They did that before, and it went bad in warehouses. Then someone shamed them into releasing it to the poor directly, whoever wanted to pick it up could get some. This was 30 years ago.
Yeah, I think government cheese, in it's sealed package, would be fine for days if not longer. Even real cheese is fine at room temp for a pretty long time.
The fact that it keeps for a while without being refrigerated is why cheese exists in the first place. Ditto butter. These were both around for centuries before refrigeration existed. What they didn't have in the long long ago was milk just sitting around.
Raw milk sitting around ferments and turns into delicious sour or clabbered milk.
Sometimes. Sometimes it turns into something so bad you have to buy a new refrigerator.
That depends on the type of cheese.
Dry, hard cheeses like cheddar will do okay at room temperature.
Softer cheeses, not so much. I like Swiss cheese. It does not do well at room temperature much beyond a couple of hours.
It's American process cheese in these giveaways, like mild cheddar but cheaper. It will keep for quite a while.

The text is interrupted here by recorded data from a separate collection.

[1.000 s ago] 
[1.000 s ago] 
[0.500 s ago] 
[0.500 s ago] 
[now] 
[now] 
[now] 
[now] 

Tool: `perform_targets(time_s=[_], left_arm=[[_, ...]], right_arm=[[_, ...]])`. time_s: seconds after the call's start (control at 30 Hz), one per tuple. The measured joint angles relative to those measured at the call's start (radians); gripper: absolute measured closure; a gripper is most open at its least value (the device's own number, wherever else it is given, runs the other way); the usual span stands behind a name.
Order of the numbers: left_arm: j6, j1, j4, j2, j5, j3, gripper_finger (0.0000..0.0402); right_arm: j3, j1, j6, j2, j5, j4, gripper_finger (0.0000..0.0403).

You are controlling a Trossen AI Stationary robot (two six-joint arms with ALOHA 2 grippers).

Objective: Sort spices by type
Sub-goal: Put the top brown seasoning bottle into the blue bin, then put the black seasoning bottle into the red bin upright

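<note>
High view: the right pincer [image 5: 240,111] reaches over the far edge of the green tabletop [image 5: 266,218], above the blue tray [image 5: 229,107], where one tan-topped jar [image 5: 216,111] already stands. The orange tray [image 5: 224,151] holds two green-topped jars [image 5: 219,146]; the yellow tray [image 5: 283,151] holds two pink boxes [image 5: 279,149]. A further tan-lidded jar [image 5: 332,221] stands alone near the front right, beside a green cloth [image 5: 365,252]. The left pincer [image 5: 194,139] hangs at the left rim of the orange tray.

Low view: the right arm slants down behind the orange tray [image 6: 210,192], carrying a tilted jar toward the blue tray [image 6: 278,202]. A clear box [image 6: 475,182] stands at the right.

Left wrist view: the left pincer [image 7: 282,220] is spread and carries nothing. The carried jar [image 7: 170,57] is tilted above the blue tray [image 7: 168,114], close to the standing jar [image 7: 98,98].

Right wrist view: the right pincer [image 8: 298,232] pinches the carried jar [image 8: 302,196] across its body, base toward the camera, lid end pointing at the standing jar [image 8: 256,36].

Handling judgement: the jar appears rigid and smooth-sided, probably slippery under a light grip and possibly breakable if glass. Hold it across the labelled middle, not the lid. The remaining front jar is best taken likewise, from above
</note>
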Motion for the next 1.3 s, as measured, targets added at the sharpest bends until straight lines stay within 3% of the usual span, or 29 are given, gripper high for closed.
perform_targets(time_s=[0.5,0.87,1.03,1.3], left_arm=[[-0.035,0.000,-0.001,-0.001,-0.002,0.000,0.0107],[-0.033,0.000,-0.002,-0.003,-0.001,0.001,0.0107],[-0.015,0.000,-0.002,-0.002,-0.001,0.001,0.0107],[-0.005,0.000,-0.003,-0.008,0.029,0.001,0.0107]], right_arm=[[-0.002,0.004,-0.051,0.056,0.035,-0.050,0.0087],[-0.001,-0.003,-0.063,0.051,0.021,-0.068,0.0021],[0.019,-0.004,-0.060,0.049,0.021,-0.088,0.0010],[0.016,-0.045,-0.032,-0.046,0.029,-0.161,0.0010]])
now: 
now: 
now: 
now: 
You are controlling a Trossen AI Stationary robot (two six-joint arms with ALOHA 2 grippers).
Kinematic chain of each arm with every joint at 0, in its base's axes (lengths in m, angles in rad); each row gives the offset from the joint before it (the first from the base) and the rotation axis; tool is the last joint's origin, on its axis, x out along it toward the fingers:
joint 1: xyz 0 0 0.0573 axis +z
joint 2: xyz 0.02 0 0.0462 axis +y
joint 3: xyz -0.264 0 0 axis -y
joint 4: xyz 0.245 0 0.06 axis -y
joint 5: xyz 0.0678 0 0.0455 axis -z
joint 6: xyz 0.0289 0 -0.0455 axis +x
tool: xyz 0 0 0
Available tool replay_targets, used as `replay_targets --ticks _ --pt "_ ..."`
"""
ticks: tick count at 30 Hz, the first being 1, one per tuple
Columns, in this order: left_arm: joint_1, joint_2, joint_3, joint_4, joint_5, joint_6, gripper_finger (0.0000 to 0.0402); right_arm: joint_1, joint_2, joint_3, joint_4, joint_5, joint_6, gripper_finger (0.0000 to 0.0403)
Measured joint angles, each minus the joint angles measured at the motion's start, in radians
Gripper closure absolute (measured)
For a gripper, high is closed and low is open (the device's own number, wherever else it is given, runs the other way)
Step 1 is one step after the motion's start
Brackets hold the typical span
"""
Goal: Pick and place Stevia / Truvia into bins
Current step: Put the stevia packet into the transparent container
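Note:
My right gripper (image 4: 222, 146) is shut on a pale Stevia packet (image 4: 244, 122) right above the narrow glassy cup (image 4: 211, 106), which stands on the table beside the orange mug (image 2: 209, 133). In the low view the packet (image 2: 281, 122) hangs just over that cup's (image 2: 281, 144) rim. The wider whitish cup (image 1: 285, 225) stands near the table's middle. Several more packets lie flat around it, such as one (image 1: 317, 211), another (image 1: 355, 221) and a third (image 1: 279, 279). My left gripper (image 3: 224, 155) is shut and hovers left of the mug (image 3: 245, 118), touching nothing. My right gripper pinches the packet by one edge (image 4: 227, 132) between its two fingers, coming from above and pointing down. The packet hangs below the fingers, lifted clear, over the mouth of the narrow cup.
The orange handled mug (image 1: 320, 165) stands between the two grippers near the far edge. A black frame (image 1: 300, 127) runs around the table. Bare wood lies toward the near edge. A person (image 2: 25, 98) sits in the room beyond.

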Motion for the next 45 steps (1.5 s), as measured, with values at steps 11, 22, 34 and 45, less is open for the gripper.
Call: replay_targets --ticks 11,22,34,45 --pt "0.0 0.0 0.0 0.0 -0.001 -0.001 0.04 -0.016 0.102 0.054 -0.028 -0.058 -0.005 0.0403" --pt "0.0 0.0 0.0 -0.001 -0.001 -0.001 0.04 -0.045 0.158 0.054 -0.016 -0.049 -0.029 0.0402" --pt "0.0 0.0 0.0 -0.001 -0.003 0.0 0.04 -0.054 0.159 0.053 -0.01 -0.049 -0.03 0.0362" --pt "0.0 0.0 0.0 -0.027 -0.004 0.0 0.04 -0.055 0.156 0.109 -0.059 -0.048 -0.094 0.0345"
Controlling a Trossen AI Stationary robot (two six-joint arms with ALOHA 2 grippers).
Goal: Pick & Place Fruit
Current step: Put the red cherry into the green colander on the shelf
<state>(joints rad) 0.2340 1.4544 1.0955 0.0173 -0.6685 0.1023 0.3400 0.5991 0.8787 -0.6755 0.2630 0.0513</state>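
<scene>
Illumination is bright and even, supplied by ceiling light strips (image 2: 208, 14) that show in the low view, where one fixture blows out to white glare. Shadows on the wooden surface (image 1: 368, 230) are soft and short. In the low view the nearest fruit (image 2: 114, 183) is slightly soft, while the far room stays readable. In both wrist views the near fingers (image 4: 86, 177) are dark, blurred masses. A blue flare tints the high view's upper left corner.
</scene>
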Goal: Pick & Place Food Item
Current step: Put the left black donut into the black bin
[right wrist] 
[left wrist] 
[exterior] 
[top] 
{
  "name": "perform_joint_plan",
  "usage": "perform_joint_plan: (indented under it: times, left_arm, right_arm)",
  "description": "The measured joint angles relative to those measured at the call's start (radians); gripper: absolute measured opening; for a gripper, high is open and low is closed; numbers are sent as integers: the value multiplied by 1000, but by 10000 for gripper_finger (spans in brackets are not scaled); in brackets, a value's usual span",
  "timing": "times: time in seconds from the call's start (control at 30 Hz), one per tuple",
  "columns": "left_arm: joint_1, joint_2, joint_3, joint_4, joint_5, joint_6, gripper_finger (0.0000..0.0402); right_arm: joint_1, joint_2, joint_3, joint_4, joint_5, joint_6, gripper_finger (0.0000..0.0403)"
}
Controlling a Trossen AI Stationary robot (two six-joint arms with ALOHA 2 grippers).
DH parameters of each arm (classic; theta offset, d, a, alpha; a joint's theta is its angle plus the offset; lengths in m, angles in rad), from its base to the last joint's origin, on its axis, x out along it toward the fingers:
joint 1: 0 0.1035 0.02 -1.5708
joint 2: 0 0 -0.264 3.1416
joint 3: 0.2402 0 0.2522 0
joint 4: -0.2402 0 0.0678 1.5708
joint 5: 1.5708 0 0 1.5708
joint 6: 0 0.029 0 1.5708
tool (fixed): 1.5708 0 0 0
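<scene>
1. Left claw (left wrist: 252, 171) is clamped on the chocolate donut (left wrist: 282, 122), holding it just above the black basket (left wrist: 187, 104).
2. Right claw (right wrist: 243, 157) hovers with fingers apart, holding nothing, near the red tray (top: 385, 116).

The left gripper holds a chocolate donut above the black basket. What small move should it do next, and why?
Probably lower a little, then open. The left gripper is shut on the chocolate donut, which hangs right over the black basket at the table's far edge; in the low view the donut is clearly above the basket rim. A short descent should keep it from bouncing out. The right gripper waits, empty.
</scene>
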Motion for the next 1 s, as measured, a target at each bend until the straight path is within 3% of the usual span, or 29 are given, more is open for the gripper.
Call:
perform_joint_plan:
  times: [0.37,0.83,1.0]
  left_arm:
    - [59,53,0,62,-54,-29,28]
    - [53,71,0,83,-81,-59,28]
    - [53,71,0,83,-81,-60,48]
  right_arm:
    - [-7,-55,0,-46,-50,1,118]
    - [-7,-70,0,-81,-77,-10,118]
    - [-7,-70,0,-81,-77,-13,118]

The problem is that the government ties itself up in knots with overregulation. Because un-refrigerated cheese might spoil in weeks, the regulations say it has to be refrigerated - but that is interpreted to mean ALL THE TIME until it leaves government hands. A few hours in a delivery truck would do no harm, but the regulations make no distinction between cured cheese and something that spoils in a few minutes.
Who would have thought that plastic needed to be refrigerated?
When I was in high school, a few friends would take the weird orange government cheese out of their sandwiches every day and throw it up to the ceiling where it stuck. Some of it stayed there for weeks, apparently unchanged.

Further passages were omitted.